Task directions: Leaving the pictures aside, repeat each line below exactly.

Source material:

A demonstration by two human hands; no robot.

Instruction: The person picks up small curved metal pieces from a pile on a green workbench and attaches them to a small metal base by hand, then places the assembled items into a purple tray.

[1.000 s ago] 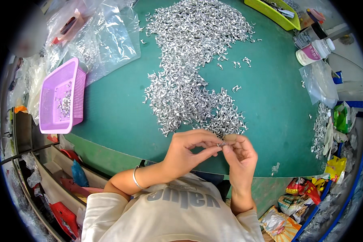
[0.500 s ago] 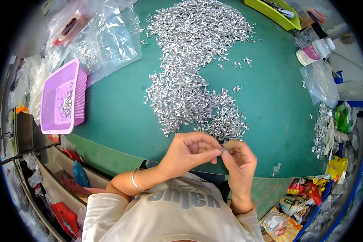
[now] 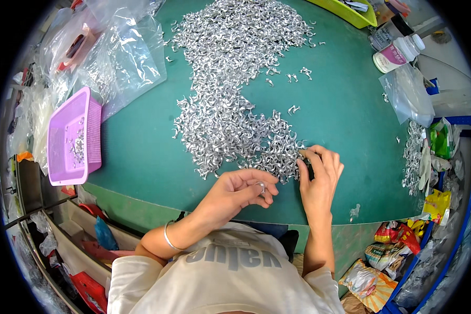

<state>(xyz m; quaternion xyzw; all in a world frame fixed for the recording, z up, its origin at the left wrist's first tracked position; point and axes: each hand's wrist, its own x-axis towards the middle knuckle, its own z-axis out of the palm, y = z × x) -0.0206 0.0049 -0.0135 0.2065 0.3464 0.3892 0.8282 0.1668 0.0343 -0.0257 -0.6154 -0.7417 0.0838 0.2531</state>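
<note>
A broad heap of small curved silvery metal pieces spreads over the green tabletop. Just in front of its near edge is my left hand, with a small silvery metal piece pinched between thumb and fingers. My right hand reaches to the heap's right near edge, thumb and fingertips bent close together against the pieces there. Whether a piece is caught between those fingertips cannot be made out.
At the left stands a purple basket holding some metal pieces, beside clear plastic bags. A white bottle and a lime-green tray are at the far right. More pieces lie along the right edge, near coloured packets.
My hands were together at the near edge of the table. The right has parted from the left and moved forward to the heap; the left keeps a small metal piece.
</note>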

Answer for this exercise:
A demonstration by two human hands; no robot.

Instruction: The person picks up small curved metal pieces from a pile on a green workbench and attaches them to a small metal base by hand, then places the assembled items into a purple tray.

[1.000 s ago] 
[0.500 s ago] 
[now] 

<state>(xyz m; quaternion xyzw; all in a world frame fixed for the recording, z up, its origin at the left wrist's first tracked position; point and axes: each hand's wrist, its own x-axis towards the middle knuckle, its own z-axis out of the palm, y = z × x) -0.0206 0.0049 -0.0135 0.2065 0.3464 0.3892 0.8282 0.1668 0.0343 -0.0257 -0.6154 -0.7417 0.0838 0.2531</state>
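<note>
A broad heap of small curved silvery metal pieces spreads over the green tabletop. Just in front of its near edge is my left hand, with a small silvery metal piece pinched between thumb and fingers. My right hand reaches to the heap's right near edge, thumb and fingertips bent close together against the pieces there. Whether a piece is caught between those fingertips cannot be made out.
At the left stands a purple basket holding some metal pieces, beside clear plastic bags. A white bottle and a lime-green tray are at the far right. More pieces lie along the right edge, near coloured packets.
My hands were together at the near edge of the table. The right has parted from the left and moved forward to the heap; the left keeps a small metal piece.
</note>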

The answer is finished.